## Task brief
Stopping at the line that holds "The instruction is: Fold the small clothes", repeat the lines below exactly, starting from the very first and including that final line.

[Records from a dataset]
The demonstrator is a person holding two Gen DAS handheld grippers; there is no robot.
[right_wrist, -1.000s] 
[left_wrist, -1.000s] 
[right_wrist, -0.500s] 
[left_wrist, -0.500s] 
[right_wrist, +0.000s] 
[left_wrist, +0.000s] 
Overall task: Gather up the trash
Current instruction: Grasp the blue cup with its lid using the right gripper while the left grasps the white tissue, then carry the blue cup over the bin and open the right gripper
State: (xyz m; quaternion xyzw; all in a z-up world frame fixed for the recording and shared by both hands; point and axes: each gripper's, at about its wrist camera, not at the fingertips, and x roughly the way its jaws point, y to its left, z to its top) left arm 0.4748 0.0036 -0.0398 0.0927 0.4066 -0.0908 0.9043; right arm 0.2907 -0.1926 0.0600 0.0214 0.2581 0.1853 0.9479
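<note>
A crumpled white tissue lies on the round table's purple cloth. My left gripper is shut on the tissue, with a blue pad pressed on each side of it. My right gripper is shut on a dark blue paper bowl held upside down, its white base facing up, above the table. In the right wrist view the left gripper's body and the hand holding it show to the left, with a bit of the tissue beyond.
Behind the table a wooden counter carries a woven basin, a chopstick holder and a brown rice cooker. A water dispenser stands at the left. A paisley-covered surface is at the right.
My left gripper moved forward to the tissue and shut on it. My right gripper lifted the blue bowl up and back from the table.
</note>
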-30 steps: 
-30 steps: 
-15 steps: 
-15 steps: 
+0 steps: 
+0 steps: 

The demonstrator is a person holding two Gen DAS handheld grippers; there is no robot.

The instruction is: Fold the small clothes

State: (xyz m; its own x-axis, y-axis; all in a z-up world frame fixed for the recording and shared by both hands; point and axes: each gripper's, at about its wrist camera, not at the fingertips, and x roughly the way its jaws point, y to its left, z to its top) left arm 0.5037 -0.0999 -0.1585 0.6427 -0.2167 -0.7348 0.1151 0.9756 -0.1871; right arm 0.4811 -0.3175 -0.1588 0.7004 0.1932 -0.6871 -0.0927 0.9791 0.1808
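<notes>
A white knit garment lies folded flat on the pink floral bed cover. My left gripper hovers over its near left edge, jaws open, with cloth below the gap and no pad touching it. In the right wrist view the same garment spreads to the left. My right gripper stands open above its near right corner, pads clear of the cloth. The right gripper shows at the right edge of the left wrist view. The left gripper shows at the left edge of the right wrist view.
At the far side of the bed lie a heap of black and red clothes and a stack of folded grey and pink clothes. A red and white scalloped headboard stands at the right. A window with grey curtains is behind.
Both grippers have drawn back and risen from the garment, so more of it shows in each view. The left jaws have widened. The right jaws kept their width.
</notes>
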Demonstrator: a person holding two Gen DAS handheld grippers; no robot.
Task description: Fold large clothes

## Solution to this problem
The demonstrator is a person holding two Gen DAS handheld grippers; there is no robot.
[right_wrist, -1.000s] 
[left_wrist, -1.000s] 
[right_wrist, -0.500s] 
[left_wrist, -0.500s] 
[right_wrist, +0.000s] 
[left_wrist, +0.000s] 
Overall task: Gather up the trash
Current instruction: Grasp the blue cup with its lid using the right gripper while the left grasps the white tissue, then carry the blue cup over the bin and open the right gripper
State: (xyz m; quaternion xyzw; all in a z-up world frame fixed for the recording and shared by both hands; point and axes: each gripper's, at about its wrist camera, not at the fingertips, and x roughly the way its jaws point, y to its left, z to its top) left arm 0.4748 0.0036 -0.0398 0.0927 0.4066 -0.0908 0.9043; right arm 0.2907 -0.1926 0.0600 0.0214 0.2581 0.1853 0.9479
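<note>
A crumpled white tissue lies on the round table's purple cloth. My left gripper is shut on the tissue, with a blue pad pressed on each side of it. My right gripper is shut on a dark blue paper bowl held upside down, its white base facing up, above the table. In the right wrist view the left gripper's body and the hand holding it show to the left, with a bit of the tissue beyond.
Behind the table a wooden counter carries a woven basin, a chopstick holder and a brown rice cooker. A water dispenser stands at the left. A paisley-covered surface is at the right.
My left gripper moved forward to the tissue and shut on it. My right gripper lifted the blue bowl up and back from the table.
</note>
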-30 steps: 
-30 steps: 
-15 steps: 
-15 steps: 
+0 steps: 
+0 steps: 

The demonstrator is a person holding two Gen DAS handheld grippers; there is no robot.

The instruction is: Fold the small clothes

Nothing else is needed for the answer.